Task to complete: What's needed: every entry, printed exactly, minus the images.

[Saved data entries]
_ _ _ _

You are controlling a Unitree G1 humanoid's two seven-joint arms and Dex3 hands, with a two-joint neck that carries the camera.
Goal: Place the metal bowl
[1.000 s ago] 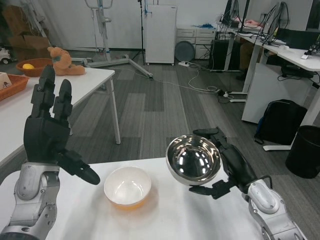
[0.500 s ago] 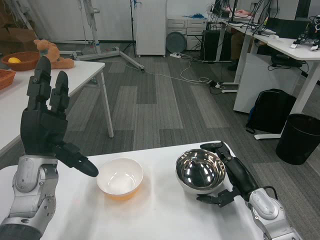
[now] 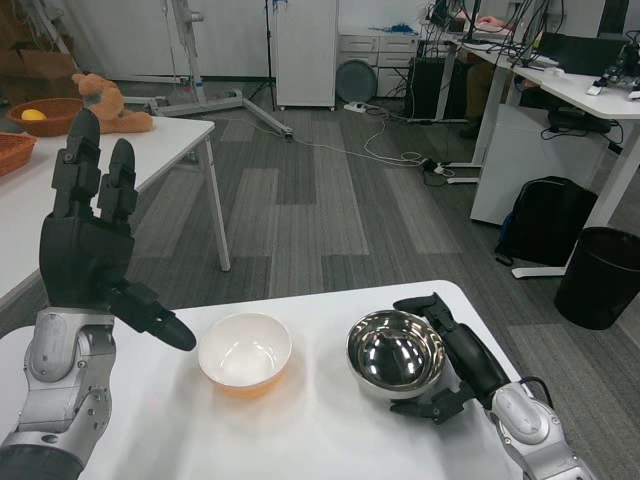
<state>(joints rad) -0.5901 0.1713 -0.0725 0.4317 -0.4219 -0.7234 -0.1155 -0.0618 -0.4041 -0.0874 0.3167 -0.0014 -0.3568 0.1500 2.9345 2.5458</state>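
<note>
The shiny metal bowl (image 3: 395,353) sits upright on the white table (image 3: 320,440), right of centre. My right hand (image 3: 455,365) cups its right side, fingers along the far rim and thumb below the near wall. A white bowl with an orange outside (image 3: 245,352) stands to its left, a small gap between the two. My left hand (image 3: 90,255) is raised above the table's left part, fingers spread upward, thumb pointing toward the white bowl, holding nothing.
A second white table (image 3: 150,145) at the far left carries a plush toy (image 3: 105,100), a brown bowl with a yellow fruit (image 3: 40,115) and a wicker basket (image 3: 8,155). Desks, a black backpack (image 3: 545,225) and a black bin (image 3: 598,275) stand on the right.
The metal bowl has come down from a raised, tilted hold and now rests level on the table. The left hand has stayed raised. The camera has shifted slightly.
</note>
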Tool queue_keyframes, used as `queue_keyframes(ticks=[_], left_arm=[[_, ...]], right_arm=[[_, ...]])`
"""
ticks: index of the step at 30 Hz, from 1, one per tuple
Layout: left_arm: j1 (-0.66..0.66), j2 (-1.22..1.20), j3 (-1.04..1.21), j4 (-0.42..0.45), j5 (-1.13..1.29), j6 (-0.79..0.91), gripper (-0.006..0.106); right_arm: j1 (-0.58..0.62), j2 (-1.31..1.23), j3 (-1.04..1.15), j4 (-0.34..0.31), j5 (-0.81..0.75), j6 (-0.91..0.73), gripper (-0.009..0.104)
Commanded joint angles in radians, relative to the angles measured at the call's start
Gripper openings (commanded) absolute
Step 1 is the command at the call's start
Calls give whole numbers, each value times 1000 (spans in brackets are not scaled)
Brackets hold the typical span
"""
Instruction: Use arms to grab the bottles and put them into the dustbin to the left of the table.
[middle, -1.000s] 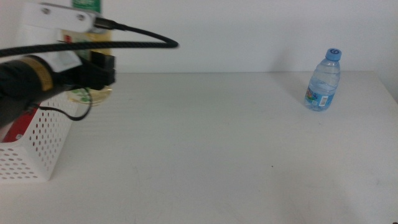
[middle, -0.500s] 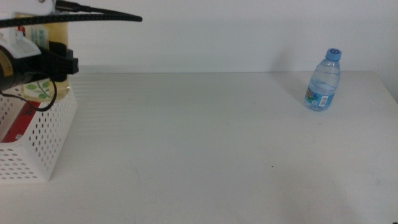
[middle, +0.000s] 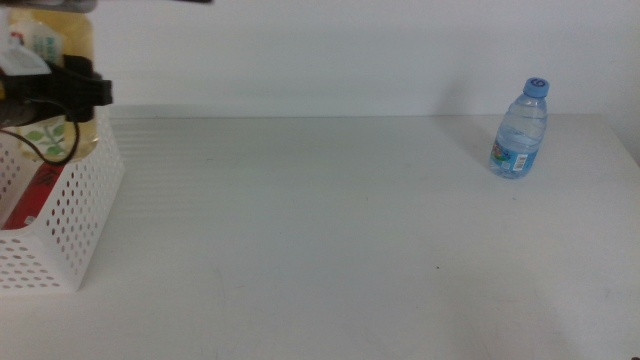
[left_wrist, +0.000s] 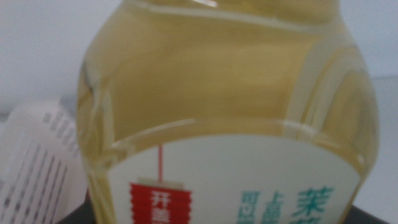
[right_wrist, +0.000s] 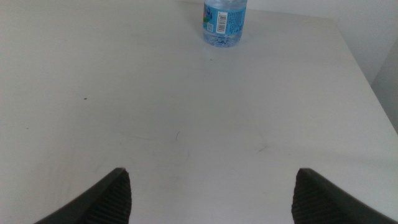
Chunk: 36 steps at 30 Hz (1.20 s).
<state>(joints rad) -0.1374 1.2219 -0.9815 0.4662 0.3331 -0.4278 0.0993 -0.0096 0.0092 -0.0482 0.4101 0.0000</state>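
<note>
Left pincer (middle: 75, 92) pinching yellowish tea bottle with green-white label (middle: 55, 85) above white perforated plastic basket (middle: 75, 215), upper left of frame. Step: drop-off. Next, likely: release into basket. Small clear blue-capped water bottle (middle: 520, 130) upright on white table (middle: 330, 230), upper right. Right pincer (right_wrist: 211, 196) spread, waiting.

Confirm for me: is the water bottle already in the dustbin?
No, the water bottle stands upright on the table at its far right, well apart from the dustbin.
</note>
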Motion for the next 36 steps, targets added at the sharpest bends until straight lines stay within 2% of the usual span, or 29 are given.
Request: queue_keyframes(ticks=[1,5,8,10,23,36], left_arm=[[32,-23,-85,-113,-23,121,-5],[116,18,-156,-443,79,502,-5],[182,36,-189,-579,103,609,-5],[215,50,-211,-614,119,624,-5],[353,263,-492,-612,443,641,-5],[384,477,-699,-585,657,699,-5]], right_arm=[[-5,-27,-28,-9,-73,-13,68],[-5,-27,-28,-9,-73,-13,68],[-5,-27,-28,-9,-73,-13,68],[-5,-27,-28,-9,-73,-13,68],[-5,-27,-28,-9,-73,-13,68],[-5,-27,-28,-9,-73,-13,68]])
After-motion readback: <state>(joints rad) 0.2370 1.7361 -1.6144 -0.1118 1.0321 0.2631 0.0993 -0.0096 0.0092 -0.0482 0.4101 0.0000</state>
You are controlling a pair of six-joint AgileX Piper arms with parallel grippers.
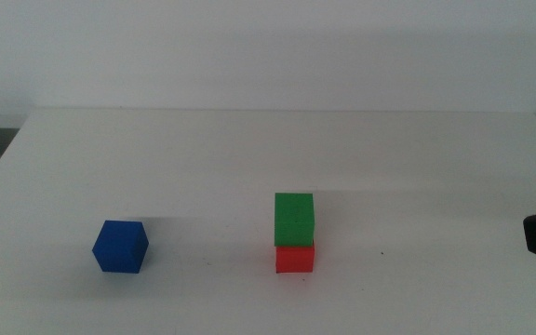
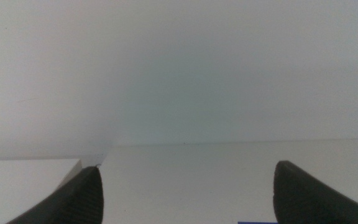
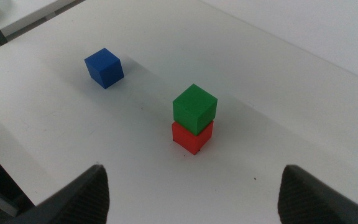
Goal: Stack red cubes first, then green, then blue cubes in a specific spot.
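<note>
Green cube (image 1: 294, 219) atop red cube (image 1: 294, 259); blue cube (image 1: 120, 247) apart; both tools released.

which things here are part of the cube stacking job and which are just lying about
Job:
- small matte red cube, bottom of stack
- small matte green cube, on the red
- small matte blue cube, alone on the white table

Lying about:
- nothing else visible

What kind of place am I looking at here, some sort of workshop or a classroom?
Most likely a robot test bench in a lab, not a classroom. A bare white table holds only a green cube stacked on a red cube and a blue cube apart, with the left gripper and right gripper open at its edges.
</note>
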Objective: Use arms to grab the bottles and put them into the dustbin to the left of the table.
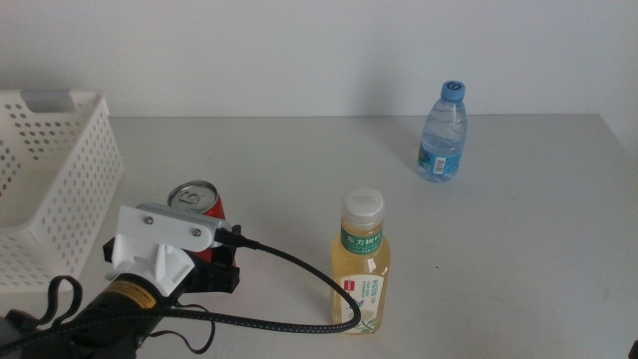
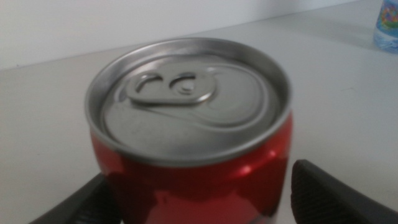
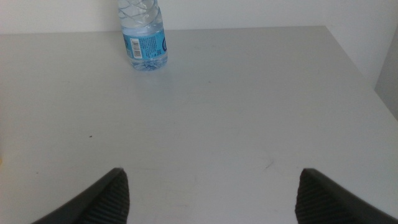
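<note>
Left gripper (image 2: 196,196) jaws spread, straddling the upright slim red soda can (image 2: 189,134); one jaw looks to touch it, the other stands just off. White perforated plastic dustbin (image 1: 60,179) sits near on the left, path open. Yellow tea bottle (image 1: 361,264) stands clear to the right. Right gripper (image 3: 211,193) is spread, waiting, facing the clear blue-capped water bottle (image 3: 143,34).

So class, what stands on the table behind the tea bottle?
Behind the tea bottle, the water bottle stands upright on the table, further back and toward the right. Nothing hides it.
</note>
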You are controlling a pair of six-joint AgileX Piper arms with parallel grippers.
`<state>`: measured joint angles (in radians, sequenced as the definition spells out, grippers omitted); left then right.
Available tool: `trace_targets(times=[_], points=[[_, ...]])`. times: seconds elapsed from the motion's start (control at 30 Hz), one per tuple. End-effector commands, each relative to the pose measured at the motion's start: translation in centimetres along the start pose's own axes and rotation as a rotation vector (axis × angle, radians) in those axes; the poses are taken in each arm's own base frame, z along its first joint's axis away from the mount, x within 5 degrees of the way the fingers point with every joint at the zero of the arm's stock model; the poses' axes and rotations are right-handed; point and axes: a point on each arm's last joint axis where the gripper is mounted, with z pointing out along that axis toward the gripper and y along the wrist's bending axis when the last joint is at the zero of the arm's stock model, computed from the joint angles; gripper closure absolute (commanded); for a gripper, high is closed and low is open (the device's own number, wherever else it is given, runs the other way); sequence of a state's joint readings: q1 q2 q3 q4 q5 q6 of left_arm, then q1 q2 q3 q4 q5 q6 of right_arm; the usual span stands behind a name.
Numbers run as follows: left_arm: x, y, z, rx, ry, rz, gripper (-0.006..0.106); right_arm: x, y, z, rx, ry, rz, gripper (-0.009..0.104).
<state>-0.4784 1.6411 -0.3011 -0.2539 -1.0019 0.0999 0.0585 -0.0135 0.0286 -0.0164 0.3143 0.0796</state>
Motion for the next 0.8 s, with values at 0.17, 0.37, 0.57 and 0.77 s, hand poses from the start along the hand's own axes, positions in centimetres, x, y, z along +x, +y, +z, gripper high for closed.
trace_targets(times=[0.17, 0.37, 0.57, 0.77], points=[[-1.6, -0.1, 2.0, -0.03, -0.112, -0.015, 0.008, -1.1, 0.1, -0.3, -0.008, -0.104, -0.016, 0.001], [-1.5, -0.3, 2.8, -0.037, -0.111, 0.006, 0.025, -1.1, 0.1, -0.3, -0.008, -0.104, -0.016, 0.001], [-2.1, -0.2, 2.5, -0.037, -0.119, 0.027, 0.07, -1.1, 0.1, -0.3, -0.008, -0.104, -0.016, 0.001], [-3.6, 0.5, 1.4, -0.1, -0.098, -0.034, 0.1, -1.1, 0.1, -0.3, -0.008, -0.104, -0.016, 0.001]])
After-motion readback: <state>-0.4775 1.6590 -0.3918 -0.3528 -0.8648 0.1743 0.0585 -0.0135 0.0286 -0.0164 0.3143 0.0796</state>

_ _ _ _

Written solution:
You are controlling a Unitree G1 humanoid's two seven-joint arms and Dex3 hands, with a two-joint neck that carries the camera.
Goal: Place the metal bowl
[1.000 s ago] 
[0.500 s ago] 
[now] 
<state>(joints rad) -0.5901 0.1713 -0.0725 0.4317 -0.4219 -0.7234 -0.1155 -0.0618 -0.4041 -0.0874 0.3167 -0.0014 -0.3568 0.1500 2.9345 2.5458</state>
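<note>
The shiny metal bowl (image 3: 395,353) sits upright on the white table (image 3: 320,440), right of centre. My right hand (image 3: 455,365) cups its right side, fingers along the far rim and thumb below the near wall. A white bowl with an orange outside (image 3: 245,352) stands to its left, a small gap between the two. My left hand (image 3: 90,255) is raised above the table's left part, fingers spread upward, thumb pointing toward the white bowl, holding nothing.
A second white table (image 3: 150,145) at the far left carries a plush toy (image 3: 105,100), a brown bowl with a yellow fruit (image 3: 40,115) and a wicker basket (image 3: 8,155). Desks, a black backpack (image 3: 545,225) and a black bin (image 3: 598,275) stand on the right.
The metal bowl has come down from a raised, tilted hold and now rests level on the table. The left hand has stayed raised. The camera has shifted slightly.
</note>
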Tool queue_keyframes, used as `queue_keyframes(ticks=[_], left_arm=[[_, ...]], right_arm=[[_, ...]])`
"""
ticks: index of the step at 30 Hz, from 1, one per tuple
Layout: left_arm: j1 (-0.66..0.66), j2 (-1.22..1.20), j3 (-1.04..1.21), j4 (-0.42..0.45), j5 (-1.13..1.29), j6 (-0.79..0.91), gripper (-0.006..0.106); right_arm: j1 (-0.58..0.62), j2 (-1.31..1.23), j3 (-1.04..1.15), j4 (-0.34..0.31), j5 (-0.81..0.75), j6 (-0.91..0.73), gripper (-0.009..0.104)
Commanded joint angles in radians, relative to the angles measured at the call's start
Gripper openings (commanded) absolute
Step 1 is the command at the call's start
Calls give whole numbers, each value times 1000 (spans in brackets are not scaled)
Brackets hold the typical span
"""
Instruction: Use arms to grab the bottles and put them into the dustbin to the left of the table.
[middle, -1.000s] 
[middle, -0.500s] 
[middle, +0.000s] 
[left_wrist, +0.000s] 
[right_wrist, +0.000s] 
Chunk: 36 steps at 30 Hz (1.20 s).
<state>(joints rad) -0.1374 1.2219 -0.9815 0.4662 0.3331 -0.4278 0.0993 -0.0096 0.0092 -0.0482 0.4101 0.0000</state>
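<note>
Left pincer (middle: 75, 92) pinching yellowish tea bottle with green-white label (middle: 55, 85) above white perforated plastic basket (middle: 75, 215), upper left of frame. Step: drop-off. Next, likely: release into basket. Small clear blue-capped water bottle (middle: 520, 130) upright on white table (middle: 330, 230), upper right. Right pincer (right_wrist: 211, 196) spread, waiting.

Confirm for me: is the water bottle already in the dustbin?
No, the water bottle stands upright on the table at its far right, well apart from the dustbin.
</note>
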Motion for the next 36 steps, targets added at the sharpest bends until straight lines stay within 2% of the usual span, or 29 are given.
Request: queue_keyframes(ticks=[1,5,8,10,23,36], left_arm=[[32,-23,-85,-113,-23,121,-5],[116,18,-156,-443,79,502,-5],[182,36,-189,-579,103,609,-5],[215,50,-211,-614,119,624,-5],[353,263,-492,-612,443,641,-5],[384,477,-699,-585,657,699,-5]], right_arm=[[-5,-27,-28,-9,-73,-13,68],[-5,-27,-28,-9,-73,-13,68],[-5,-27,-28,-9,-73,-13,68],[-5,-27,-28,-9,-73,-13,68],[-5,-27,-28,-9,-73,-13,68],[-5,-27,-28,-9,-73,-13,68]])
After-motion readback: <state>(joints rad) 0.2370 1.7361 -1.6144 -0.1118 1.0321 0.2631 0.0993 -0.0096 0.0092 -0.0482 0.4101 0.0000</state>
You are controlling a pair of six-joint AgileX Piper arms with parallel grippers.
Goal: Stack red cubes first, then green, then blue cubes in a specific spot.
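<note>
Green cube (image 1: 294, 219) atop red cube (image 1: 294, 259); blue cube (image 1: 120, 247) apart; both tools released.

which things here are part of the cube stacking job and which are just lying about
Job:
- small matte red cube, bottom of stack
- small matte green cube, on the red
- small matte blue cube, alone on the white table

Lying about:
- nothing else visible

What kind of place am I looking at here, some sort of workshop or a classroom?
Most likely a robot test bench in a lab, not a classroom. A bare white table holds only a green cube stacked on a red cube and a blue cube apart, with the left gripper and right gripper open at its edges.
</note>
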Objective: Use arms to grab the bottles and put them into the dustbin to the left of the table.
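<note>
Left gripper (image 2: 196,196) jaws spread, straddling the upright slim red soda can (image 2: 189,134); one jaw looks to touch it, the other stands just off. White perforated plastic dustbin (image 1: 60,179) sits near on the left, path open. Yellow tea bottle (image 1: 361,264) stands clear to the right. Right gripper (image 3: 211,193) is spread, waiting, facing the clear blue-capped water bottle (image 3: 143,34).

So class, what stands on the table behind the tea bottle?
Behind the tea bottle, the water bottle stands upright on the table, further back and toward the right. Nothing hides it.
</note>
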You are controlling a pair of six-joint AgileX Piper arms with parallel grippers.
`<state>`: measured joint angles (in radians, sequenced as the definition spells out, grippers omitted); left then right.
Available tool: `trace_targets(times=[_], points=[[_, ...]])`. times: seconds elapsed from the motion's start (control at 30 Hz), one per tuple. End-effector commands, each relative to the pose measured at the motion's start: translation in centimetres along the start pose's own axes and rotation as a rotation vector (axis × angle, radians) in those axes; the poses are taken in each arm's own base frame, z along its first joint's axis away from the mount, x within 5 degrees of the way the fingers point with every joint at the zero of the arm's stock model; the poses' axes and rotations are right-handed; point and axes: a point on each arm's last joint axis where the gripper is mounted, with z pointing out along that axis toward the gripper and y along the wrist's bending axis when the last joint is at the zero of the arm's stock model, computed from the joint angles; gripper closure absolute (commanded); for a gripper, high is closed and low is open (the device's own number, wherever else it is given, runs the other way); sequence of a state's joint readings: q1 q2 q3 q4 q5 q6 of left_arm, then q1 q2 q3 q4 q5 q6 of right_arm; the usual span stands behind a name.
Numbers run as follows: left_arm: x, y, z, rx, ry, rz, gripper (-0.006..0.106); right_arm: x, y, z, rx, ry, rz, gripper (-0.009..0.104).
<state>-0.4784 1.6411 -0.3011 -0.2539 -1.0019 0.0999 0.0585 -0.0135 0.0286 -0.0164 0.3143 0.0796</state>
Motion for the next 0.8 s, with values at 0.17, 0.37, 0.57 and 0.77 s, hand poses from the start along the hand's own axes, positions in centimetres, x, y, z along +x, +y, +z, gripper high for closed.
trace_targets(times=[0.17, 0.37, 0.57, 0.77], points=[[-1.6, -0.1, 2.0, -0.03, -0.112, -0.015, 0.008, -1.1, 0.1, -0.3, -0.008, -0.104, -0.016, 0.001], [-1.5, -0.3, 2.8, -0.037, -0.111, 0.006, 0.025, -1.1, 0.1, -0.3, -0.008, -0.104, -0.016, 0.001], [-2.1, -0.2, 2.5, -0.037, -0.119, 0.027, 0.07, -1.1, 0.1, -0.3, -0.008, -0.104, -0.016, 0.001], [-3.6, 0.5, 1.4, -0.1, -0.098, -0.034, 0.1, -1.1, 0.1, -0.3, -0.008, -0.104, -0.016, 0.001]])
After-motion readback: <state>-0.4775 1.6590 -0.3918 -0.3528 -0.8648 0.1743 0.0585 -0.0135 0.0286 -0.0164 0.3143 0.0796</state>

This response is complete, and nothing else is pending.